A brief look at the principles of business law will help you to understand how contractor contracts are made, and the specific clauses that yours should include.
Define Exactly What You Are To Do
All contracts are agreements to pay a certain amount of money for certain goods or services which must be provided within a certain time. Unlike employees, who contract for a great many services for a fixed rate of pay, contractors only provide one service (or a list of specific services) in a given contract for a certain rate of pay. ''The service or services should be strictly defined,'' says David Royden, a lawyer specialising in contract law with Layton's Solicitors in Manchester. ''That is one thing that distinguishes the contractor from the employee.''
The contract should not specify how you deliver the service: you should decide all that for the same reasons. You decide the hours, the place ( if possible), the equipment, and you finance your work yourself.
''Avoid standard contracts of any kind,'' Royden adds. ''Make sure the contract you sign accurately describes the specific agreement you are making.''
If the client or agent asks you to do other things, or more things than are determined in the contract, you should refuse, or negotiate a higher rate of pay. This does not mean that you should be inflexible or unreasonable, but you should be paid for all the work you do.
Define the Deliverable--Use Milestones
The contract will require you to complete the work within a given period. But it should be clear as crystal from the contract exactly what the deliverable--the final product for which you are to be paid--should be. ''Never allow anyone, especially an agent, to tell you what this should be. Make sure you can provide it exactly as required,'' Royden says.
As most projects divide into phases--and as you'd probably like to get paid at several points during the project--make sure the contract includes specific milestones at which, when you achieve them, you are to be paid a specific amount. ''These should be tied to project-related events, and not to time-periods like months or years, which is the way employees get paid,'' Royden continues.
Be Careful About Warrants
Your client may have some specifications about your work, and about the deliverable that need to be considered. Does he demand that you have certain qualifications? ''That would be what we call a warranty on your part: you warrant (stipulate) that you have these qualifications. Don't agree to sign the contract if you don't have them, since you could lose pay or be faced with a breach of contract suit if you do,'' Royden says.
Define the deliverable and make sure you can deliver what you promise
David Royden-Laytons Solicitors
Watch Out For Indemnities
Many contractor contracts call upon the contractor to 'indemnify' the client or agent if something goes wrong. The one thing that you have to make sure doesn't go wrong is your providing the deliverable on time: should you have doubts about your ability to do that, include them in the contract, or just don't take the job. If you foresee problems, you should get the client to agree in the contract that they may arise, and that you expect to be paid anyway.

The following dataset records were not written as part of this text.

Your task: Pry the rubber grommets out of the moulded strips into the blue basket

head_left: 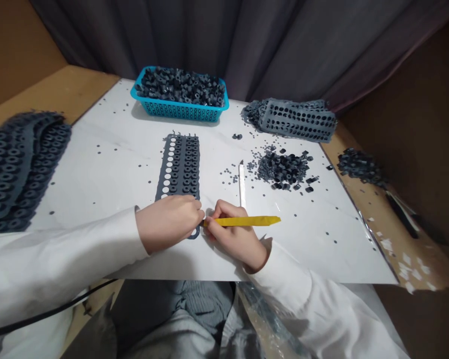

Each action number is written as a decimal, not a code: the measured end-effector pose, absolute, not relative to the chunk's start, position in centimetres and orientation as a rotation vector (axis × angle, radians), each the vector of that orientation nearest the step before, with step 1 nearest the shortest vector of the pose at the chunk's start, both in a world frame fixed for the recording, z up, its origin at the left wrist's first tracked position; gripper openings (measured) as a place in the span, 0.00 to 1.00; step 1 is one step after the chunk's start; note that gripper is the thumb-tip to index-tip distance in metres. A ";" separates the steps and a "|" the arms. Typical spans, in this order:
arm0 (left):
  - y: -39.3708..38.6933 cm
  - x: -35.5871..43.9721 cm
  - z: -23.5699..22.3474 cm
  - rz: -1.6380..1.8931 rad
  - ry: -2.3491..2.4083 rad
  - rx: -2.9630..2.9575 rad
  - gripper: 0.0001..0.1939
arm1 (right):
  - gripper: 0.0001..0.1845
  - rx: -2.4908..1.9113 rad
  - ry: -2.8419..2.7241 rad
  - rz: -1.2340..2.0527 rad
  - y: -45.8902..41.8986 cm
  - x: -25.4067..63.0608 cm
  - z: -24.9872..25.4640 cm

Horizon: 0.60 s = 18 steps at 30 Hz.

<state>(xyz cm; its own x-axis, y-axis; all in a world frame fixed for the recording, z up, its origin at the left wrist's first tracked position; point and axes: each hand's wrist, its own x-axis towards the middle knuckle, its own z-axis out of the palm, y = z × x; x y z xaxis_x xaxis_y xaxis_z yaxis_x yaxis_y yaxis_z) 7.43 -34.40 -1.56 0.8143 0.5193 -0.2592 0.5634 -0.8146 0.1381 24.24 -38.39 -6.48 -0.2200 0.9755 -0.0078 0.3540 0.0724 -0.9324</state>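
Head view: your left hand (170, 222), knuckles up, presses closed fingers on the near end of the dark perforated strip (180, 167), near the front edge of the white tabletop (134, 149). Your right hand (234, 232) pinches the yellow-handled tool (247, 221), its tip meeting the strip's right side. Both wrists angle inward. A blue basket (187, 110) of dark pieces stands by the back edge, before a dark curtain (209, 35).

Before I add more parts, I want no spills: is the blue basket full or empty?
Full: small dark ring-shaped pieces fill the blue plastic basket up to its rim.
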 end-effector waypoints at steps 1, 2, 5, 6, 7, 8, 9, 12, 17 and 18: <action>-34.4 7.4 -1.6 -0.306 0.822 2.813 0.06 | 0.10 -1.338 -1.667 1.148 -38.4 24.2 -6.5; -34.4 7.4 -1.7 -0.300 0.788 2.846 0.06 | 0.10 -1.339 -1.668 1.146 -38.4 24.2 -6.4; -34.8 7.3 -2.2 -0.237 0.646 3.011 0.07 | 0.10 -1.345 -1.665 1.140 -38.4 24.2 -6.4; -35.0 7.3 -2.4 -0.206 0.612 3.069 0.08 | 0.10 -1.344 -1.666 1.140 -38.4 24.2 -6.4; -35.2 7.2 -2.6 -0.174 0.595 3.116 0.08 | 0.10 -1.343 -1.668 1.140 -38.4 24.2 -6.4; -35.3 7.1 -2.9 -0.143 0.591 3.146 0.09 | 0.10 -1.342 -1.670 1.141 -38.4 24.2 -6.4; -35.4 7.0 -3.1 -0.114 0.597 3.154 0.10 | 0.10 -1.342 -1.671 1.142 -38.4 24.2 -6.3; -35.1 6.2 -3.8 0.003 0.647 3.008 0.11 | 0.10 -1.348 -1.668 1.145 -38.4 24.1 -6.3; -34.1 3.8 -3.0 0.520 1.075 2.317 0.09 | 0.09 -1.344 -1.614 1.211 -38.6 24.1 -6.6; -33.9 3.4 -2.7 0.582 1.167 2.156 0.09 | 0.09 -1.330 -1.579 1.250 -38.6 24.1 -6.6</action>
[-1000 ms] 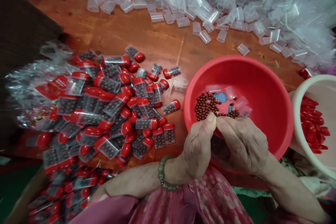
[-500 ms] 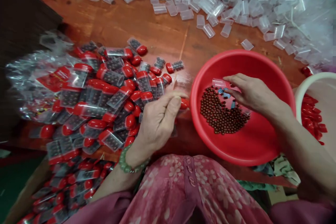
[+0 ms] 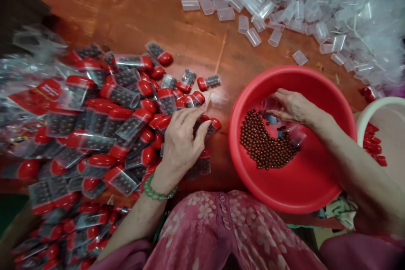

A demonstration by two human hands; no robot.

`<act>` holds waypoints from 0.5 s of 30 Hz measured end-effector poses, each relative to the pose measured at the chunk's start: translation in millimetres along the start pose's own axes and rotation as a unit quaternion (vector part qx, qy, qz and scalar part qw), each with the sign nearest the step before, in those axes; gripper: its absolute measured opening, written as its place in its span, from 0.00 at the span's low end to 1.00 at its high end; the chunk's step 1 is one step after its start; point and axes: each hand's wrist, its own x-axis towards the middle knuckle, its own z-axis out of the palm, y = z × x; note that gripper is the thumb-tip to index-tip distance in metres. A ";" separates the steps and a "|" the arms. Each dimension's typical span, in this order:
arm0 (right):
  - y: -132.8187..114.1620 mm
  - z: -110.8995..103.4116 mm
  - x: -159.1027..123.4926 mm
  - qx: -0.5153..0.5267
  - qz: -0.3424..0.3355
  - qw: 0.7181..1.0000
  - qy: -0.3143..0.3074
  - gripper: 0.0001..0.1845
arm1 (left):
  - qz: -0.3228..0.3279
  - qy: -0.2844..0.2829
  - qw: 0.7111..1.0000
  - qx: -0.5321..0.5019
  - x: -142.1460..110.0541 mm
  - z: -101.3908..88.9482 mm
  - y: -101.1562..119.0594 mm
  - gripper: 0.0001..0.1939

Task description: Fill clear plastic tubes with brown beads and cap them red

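My left hand (image 3: 183, 143) lies with fingers stretched over the edge of a heap of clear vials with red caps (image 3: 123, 109), filled with dark beads. Its fingertips touch a red-capped vial (image 3: 213, 125) lying on the table. My right hand (image 3: 292, 107) reaches into a red basin (image 3: 319, 76) and pinches an empty clear vial (image 3: 269, 103) just above a mound of small brown beads (image 3: 264, 147). A few more clear vials and a blue scrap lie among the beads.
Empty clear vials (image 3: 284, 4) are heaped across the back of the wooden table (image 3: 177, 29). A white basin (image 3: 384, 107) holding red caps (image 3: 375, 143) stands at the right. Bagged packs (image 3: 34, 97) lie at the left, blurred. My pink floral lap is below.
My hands, joined at the basin's near rim, have parted. The left carried a capped vial to the heap and set it down; the right went into the basin and took a clear vial.
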 end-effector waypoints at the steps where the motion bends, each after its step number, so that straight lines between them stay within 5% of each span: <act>1: -0.4 -4.1 -1.5 -0.061 0.013 0.998 -0.020 0.21 | 0.003 -0.007 0.999 -0.031 -0.3 2.0 5.1 0.17; 6: -15.5 -16.7 -1.4 -0.212 0.014 0.974 -0.081 0.16 | -0.005 -0.065 0.984 -0.167 -0.9 21.1 29.9 0.34; 15: -61.5 -5.7 7.2 -0.209 -0.125 0.966 -0.092 0.15 | -0.036 -0.097 0.955 -0.278 1.8 29.6 40.4 0.26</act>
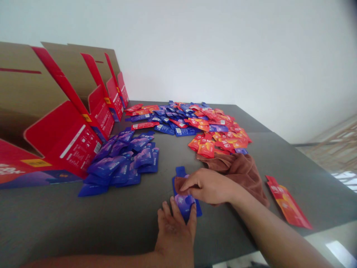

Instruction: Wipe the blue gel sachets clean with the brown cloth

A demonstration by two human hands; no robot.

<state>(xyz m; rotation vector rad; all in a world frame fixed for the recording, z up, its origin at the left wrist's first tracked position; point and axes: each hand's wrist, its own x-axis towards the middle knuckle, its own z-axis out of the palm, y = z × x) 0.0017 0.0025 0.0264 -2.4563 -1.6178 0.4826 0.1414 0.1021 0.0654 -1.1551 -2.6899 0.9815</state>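
Pinching the cloth (245,169), the right grip (210,185) sits over the pouch (185,203), whose long axis runs beneath it to the spread left grip (173,225).

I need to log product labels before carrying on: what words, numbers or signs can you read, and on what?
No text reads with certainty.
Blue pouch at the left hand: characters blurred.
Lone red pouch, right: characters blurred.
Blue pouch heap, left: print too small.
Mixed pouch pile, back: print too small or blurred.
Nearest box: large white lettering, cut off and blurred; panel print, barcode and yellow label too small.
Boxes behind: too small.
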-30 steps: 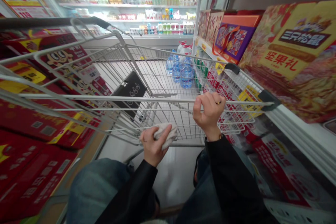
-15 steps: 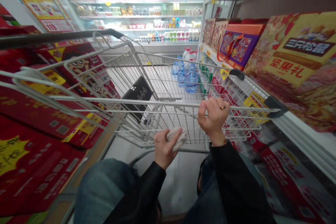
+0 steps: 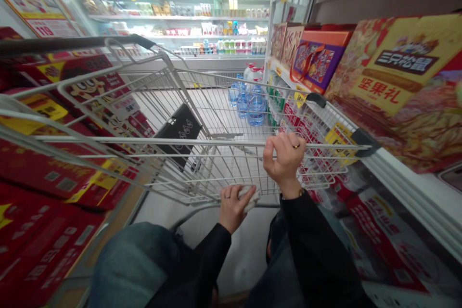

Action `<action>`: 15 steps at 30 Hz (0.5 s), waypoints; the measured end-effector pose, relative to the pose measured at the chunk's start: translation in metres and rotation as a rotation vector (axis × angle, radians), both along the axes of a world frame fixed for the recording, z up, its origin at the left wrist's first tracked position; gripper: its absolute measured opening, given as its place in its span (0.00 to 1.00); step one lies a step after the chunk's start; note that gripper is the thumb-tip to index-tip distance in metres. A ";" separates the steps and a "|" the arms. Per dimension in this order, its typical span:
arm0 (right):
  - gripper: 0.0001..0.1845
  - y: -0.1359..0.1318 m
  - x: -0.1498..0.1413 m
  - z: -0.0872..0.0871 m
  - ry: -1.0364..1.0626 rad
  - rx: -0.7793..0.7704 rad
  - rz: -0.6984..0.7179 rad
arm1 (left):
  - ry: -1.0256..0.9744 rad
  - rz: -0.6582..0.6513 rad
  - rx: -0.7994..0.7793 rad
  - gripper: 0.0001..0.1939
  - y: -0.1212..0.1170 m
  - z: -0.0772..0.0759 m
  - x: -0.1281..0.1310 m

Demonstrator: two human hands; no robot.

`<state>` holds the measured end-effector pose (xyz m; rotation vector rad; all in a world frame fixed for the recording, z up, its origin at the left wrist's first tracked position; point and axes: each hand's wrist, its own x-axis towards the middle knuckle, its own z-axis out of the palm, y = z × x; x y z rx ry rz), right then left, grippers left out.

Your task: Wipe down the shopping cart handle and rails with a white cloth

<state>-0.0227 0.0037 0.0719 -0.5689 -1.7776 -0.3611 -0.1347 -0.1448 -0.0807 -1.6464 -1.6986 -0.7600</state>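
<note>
A grey wire shopping cart stands right in front of my knees, its side facing me. The fingers of my right hand are wrapped round the cart's top rail. Lower down, my left hand holds a whitish cloth against the wires near the bottom of the basket. Part of the cloth is hidden under my fingers. A black panel with pale printed marks is fixed inside the cart, and the dark handle bar runs along the upper left.
Red gift boxes are stacked at the left. Gift boxes line a shelf at the right, above wrapped bottle packs. Large water bottles stand on the floor beyond the cart, before a lit refrigerated display.
My left hand and the cloth have moved slightly right and down along the lower wires. My right hand keeps its hold on the rail. The whole view has shifted a little.
</note>
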 end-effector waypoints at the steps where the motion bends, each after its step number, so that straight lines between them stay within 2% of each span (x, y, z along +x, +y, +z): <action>1: 0.12 0.000 0.000 0.000 -0.008 -0.007 -0.004 | 0.002 -0.007 -0.017 0.29 0.000 -0.004 0.001; 2: 0.12 0.000 0.000 -0.001 -0.016 -0.014 -0.009 | -0.001 -0.008 -0.022 0.29 -0.001 -0.003 0.001; 4: 0.13 0.001 0.000 -0.002 -0.029 -0.022 -0.021 | -0.016 0.012 -0.002 0.28 -0.004 0.015 -0.002; 8: 0.12 0.003 -0.001 -0.003 0.004 0.013 -0.023 | -0.053 0.070 0.166 0.31 -0.009 0.080 -0.016; 10: 0.11 0.004 -0.001 -0.004 0.034 0.038 -0.020 | -0.116 0.095 0.299 0.34 -0.008 0.103 -0.021; 12: 0.11 0.004 -0.002 -0.004 0.043 0.046 -0.020 | -0.134 0.090 0.301 0.33 -0.006 0.106 -0.021; 13: 0.11 0.004 -0.002 -0.004 0.041 0.045 -0.021 | -0.120 0.076 0.263 0.32 -0.004 0.099 -0.019; 15: 0.11 0.003 -0.002 -0.003 0.035 0.035 -0.019 | -0.070 0.038 0.169 0.28 -0.002 0.075 -0.014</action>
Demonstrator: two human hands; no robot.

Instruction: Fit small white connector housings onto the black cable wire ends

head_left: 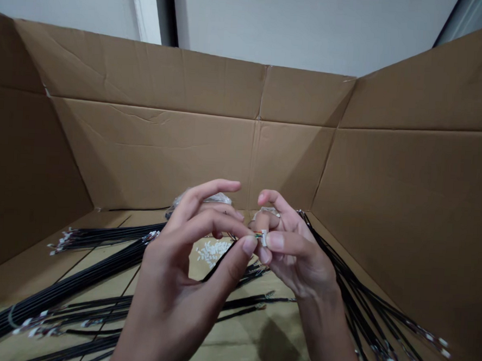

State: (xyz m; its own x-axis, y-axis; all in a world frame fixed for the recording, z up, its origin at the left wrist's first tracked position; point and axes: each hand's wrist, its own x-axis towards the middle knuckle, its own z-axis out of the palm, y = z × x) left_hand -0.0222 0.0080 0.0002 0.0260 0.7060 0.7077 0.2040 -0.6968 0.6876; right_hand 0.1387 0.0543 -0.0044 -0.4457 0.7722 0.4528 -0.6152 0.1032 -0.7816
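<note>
My left hand (182,275) pinches the end of a thin black cable (219,263) between thumb and fingers, its coloured wire tips pointing right. My right hand (292,249) pinches a small white connector (264,237) against those wire tips. Both hands meet in the middle of the view, raised above the floor of a large cardboard box (209,162). The cable hangs down behind my left hand.
Bundles of black cables (75,285) lie on the box floor at left; another bundle (364,308) runs along the right wall. A small heap of white connectors (212,251) and a clear plastic bag (215,199) lie behind my hands. Cardboard walls rise on three sides.
</note>
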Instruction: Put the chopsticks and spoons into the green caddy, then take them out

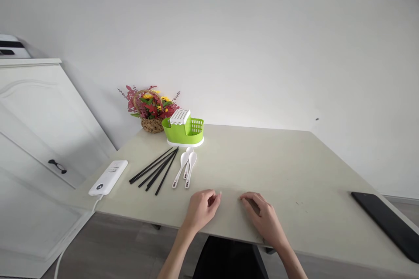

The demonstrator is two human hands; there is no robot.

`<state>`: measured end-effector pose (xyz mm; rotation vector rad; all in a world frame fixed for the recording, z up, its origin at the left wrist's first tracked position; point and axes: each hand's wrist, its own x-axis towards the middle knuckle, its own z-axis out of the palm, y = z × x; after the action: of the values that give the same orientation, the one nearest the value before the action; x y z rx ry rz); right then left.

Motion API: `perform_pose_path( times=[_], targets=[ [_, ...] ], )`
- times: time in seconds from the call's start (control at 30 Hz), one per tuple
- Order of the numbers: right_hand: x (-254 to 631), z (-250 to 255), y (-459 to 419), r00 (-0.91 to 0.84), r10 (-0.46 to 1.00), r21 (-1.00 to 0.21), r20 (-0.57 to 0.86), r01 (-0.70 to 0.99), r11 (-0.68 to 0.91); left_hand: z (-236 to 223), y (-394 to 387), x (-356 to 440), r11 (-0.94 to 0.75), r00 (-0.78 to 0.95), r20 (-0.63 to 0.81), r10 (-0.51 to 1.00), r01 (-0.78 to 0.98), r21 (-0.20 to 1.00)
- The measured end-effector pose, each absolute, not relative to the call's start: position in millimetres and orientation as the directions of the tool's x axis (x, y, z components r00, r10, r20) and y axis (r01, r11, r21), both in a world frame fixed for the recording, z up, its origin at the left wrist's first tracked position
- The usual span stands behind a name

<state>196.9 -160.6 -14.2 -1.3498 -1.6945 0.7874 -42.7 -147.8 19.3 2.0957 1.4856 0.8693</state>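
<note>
My left hand (202, 209) rests near the table's front edge, fingers curled inward, nothing visible in it. To its right, my right hand (262, 216) lies on the tabletop with bent fingers, thumb and fingertips close together, also without a visible object. Three white spoons (183, 159) lie beyond my left hand, bowls pointing away from me. Left of them, several black chopsticks (160, 173) fan out, their far ends bunched together. Behind these stands a green utensil holder (183, 131) with a white slotted top and white base. Neither hand touches any of these things.
A wicker basket (152, 125) of red and yellow flowers stands at the back left. A white power bank (109, 178) with a cable (77, 231) lies at the left edge. A black phone (386, 222) sits far right. A white cabinet (29, 109) adjoins the table (262, 157).
</note>
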Motion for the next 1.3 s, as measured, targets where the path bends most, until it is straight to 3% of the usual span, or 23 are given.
perform_pose_path(
  times=[1.3],
  targets=[
    [197.4, -6.4, -165.4, -0.095, 0.977, -0.890, 0.190, 0.403, 0.213, 21.1, -147.6, -40.9, -0.314, 0.209, 0.236, 0.949, 0.676, 0.666]
  ],
)
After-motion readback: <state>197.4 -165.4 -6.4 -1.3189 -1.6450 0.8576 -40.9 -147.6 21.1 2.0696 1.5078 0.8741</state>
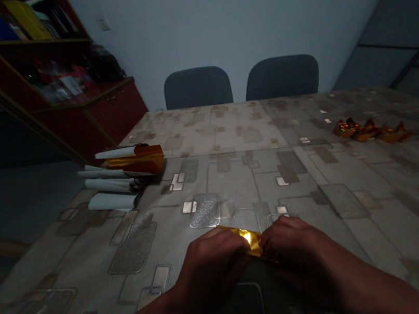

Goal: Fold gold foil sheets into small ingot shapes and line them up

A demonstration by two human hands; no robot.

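Observation:
A piece of shiny gold foil paper [251, 241] is held between my two hands, low over the near side of the table. My left hand [215, 256] is closed on its left part, and a bright glint shows on the foil beside the knuckles. On the other side, my right hand [295, 244] grips the right end with curled fingers. Both sets of fingertips are hidden behind the hands, and so is much of the paper. Whether the foil is creased or rolled underneath, I cannot tell.
Folded sheets of gold and white paper [135, 163] lie in a stack at the table's left. Several folded gold foil pieces [371, 129] sit in a row at right. Two chairs [197, 88] stand behind the patterned tablecloth [233, 185]; a shelf cabinet [116, 110] is at far left.

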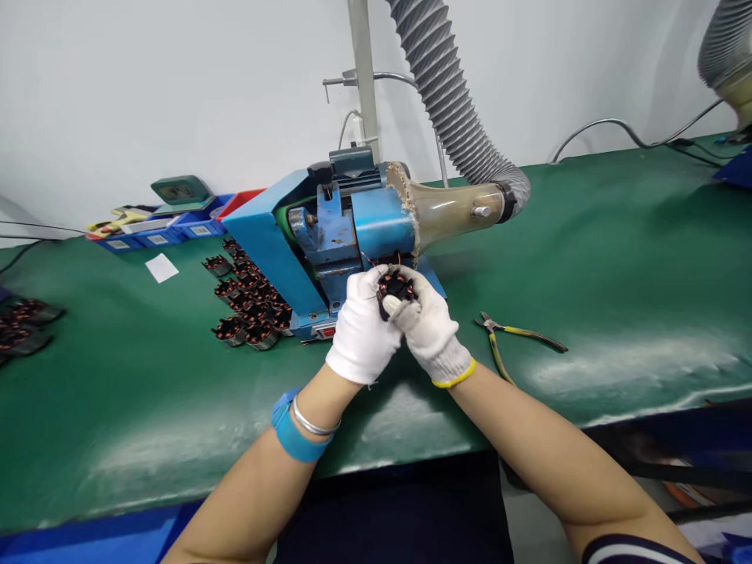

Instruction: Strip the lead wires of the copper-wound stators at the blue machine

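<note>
Between my two gloved hands is a motor stator (397, 287), a black round core with copper windings and thin wire ends sticking up. My left hand (365, 325), in a white glove, is closed on its left side. Its fingertips are near the loose wires. My right hand (432, 317), in a white knit glove with a yellow cuff, wraps the stator's right and lower side, thumb in front. Both hands are right at the front of a blue belt-driven machine (385, 223). Where the wire ends meet the machine is partly hidden.
Several more stators (250, 294) stand left of the machine, with another group (27, 325) at the far left. Cutting pliers (520, 331) lie open on the green mat (616, 258) at right. A grey hose (455, 94) joins the machine's funnel. Blue bins (158, 233) sit behind.
</note>
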### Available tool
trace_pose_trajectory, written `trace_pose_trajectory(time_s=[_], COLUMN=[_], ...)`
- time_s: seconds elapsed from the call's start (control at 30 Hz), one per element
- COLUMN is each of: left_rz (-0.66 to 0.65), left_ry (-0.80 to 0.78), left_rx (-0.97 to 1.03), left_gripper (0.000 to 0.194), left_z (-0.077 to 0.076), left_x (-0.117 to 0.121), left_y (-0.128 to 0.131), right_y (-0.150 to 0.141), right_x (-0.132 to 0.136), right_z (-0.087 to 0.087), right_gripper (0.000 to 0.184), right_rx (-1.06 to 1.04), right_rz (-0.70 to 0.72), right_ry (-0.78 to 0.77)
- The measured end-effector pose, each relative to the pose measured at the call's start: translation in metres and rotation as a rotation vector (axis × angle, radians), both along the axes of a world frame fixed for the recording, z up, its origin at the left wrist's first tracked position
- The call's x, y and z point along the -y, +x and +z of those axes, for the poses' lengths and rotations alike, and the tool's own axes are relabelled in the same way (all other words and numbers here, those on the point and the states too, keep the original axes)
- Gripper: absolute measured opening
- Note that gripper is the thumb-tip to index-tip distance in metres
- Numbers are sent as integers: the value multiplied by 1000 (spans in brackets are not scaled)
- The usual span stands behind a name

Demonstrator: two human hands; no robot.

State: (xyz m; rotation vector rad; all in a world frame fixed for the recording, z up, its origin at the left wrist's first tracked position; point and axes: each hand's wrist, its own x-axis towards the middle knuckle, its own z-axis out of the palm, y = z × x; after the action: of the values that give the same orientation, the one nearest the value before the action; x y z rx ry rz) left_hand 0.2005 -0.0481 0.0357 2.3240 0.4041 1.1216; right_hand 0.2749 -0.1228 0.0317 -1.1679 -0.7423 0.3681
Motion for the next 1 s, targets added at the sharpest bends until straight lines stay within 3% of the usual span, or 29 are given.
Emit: trace_pose_trajectory(time_s=[0.13,0.23,0.4,0.57,0.77,0.87,1.0], left_rz=[-70,-76,-15,-246,-298,-299,-325], left_ry=[-81,-199,-352,-596,-733,-740,-814], left_rx=[92,84,28,9,-13,-39,-32], left_gripper=[57,54,55,61,61,58,56], left_z=[-11,-12,-3,1,1,2,3], left_x=[-4,-5,-9,-12,-12,-11,-10], left_y=[-21,-38,-54,-57,-56,-57,-58], right_y=[-6,-4,1,2,4,1,2], right_x=[9,14,16,14,18,18,11], right_z=[2,4,4,4,7,4,1], right_gripper=[66,70,52,34,36,25,16], right_rx=[168,415,769,1001,1200,1021,150], right_rz=[88,69,125,37,-34,-78,-52], right_ry=[-47,-129,-49,-106,-80,-133,-93])
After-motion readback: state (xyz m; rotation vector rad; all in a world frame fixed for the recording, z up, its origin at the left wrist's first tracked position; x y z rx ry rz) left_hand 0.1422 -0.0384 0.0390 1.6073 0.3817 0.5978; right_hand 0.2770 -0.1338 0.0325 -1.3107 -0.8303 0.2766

Obviously, things do go wrong. For everyone. But it isn't fair to expect the contractor to pay for it if the contractor hasn't been dishonest about the services provided.
Some agents or clients try to include 'indemnification clauses ' in contractor contracts--they oblige the contractor to pay for losses incurred under specific situations. ''You should try to renegotiate these, as they are very easy to abuse,'' Royden points out. It is the responsibility of the client to pay for business losses. The client is in a better position to handle these situations than the contractor. What the contractor can and should do is to agree in the contract to cooperate with the client to help make good the loss.
Restrictive Covenants
Many agents include in contracts clauses called 'Restrictive Covenants.' These state that you cannot work for the client on your own bat; you must go through the agent. They can get more complex in that they can include client subsidiaries or partner companies, or they may specify a given geographic area in which you are not allowed to work except through an agent.
Try to renegotiate any indemnification clauses the contract may include
David Royden-Laytons Solicitors
''You will hear from time to time that these clauses are not enforceable: this is absolutely not true as many of them are. Should there be one in your contract that you do not like, best to get it out rather than try to contest it later in court. You may be right, and the clause may prove unenforceable, but it will cost you ten or twenty thousand quid to find out,'' Royden continues.
Agents will normally insist on keeping clauses in that prevent you from working for a client of theirs without going through them. That only seems fair as the agent introduced you to the client. But broader restrictive covenants should be avoided.
Contracts Don't Have To Be Complicated
In general, avoid anything in contracts that you don't understand, or find odd. Never allow yourself to be told that it's 'normal,' or 'standard;' if you don't like it, have it out or renegotiate it.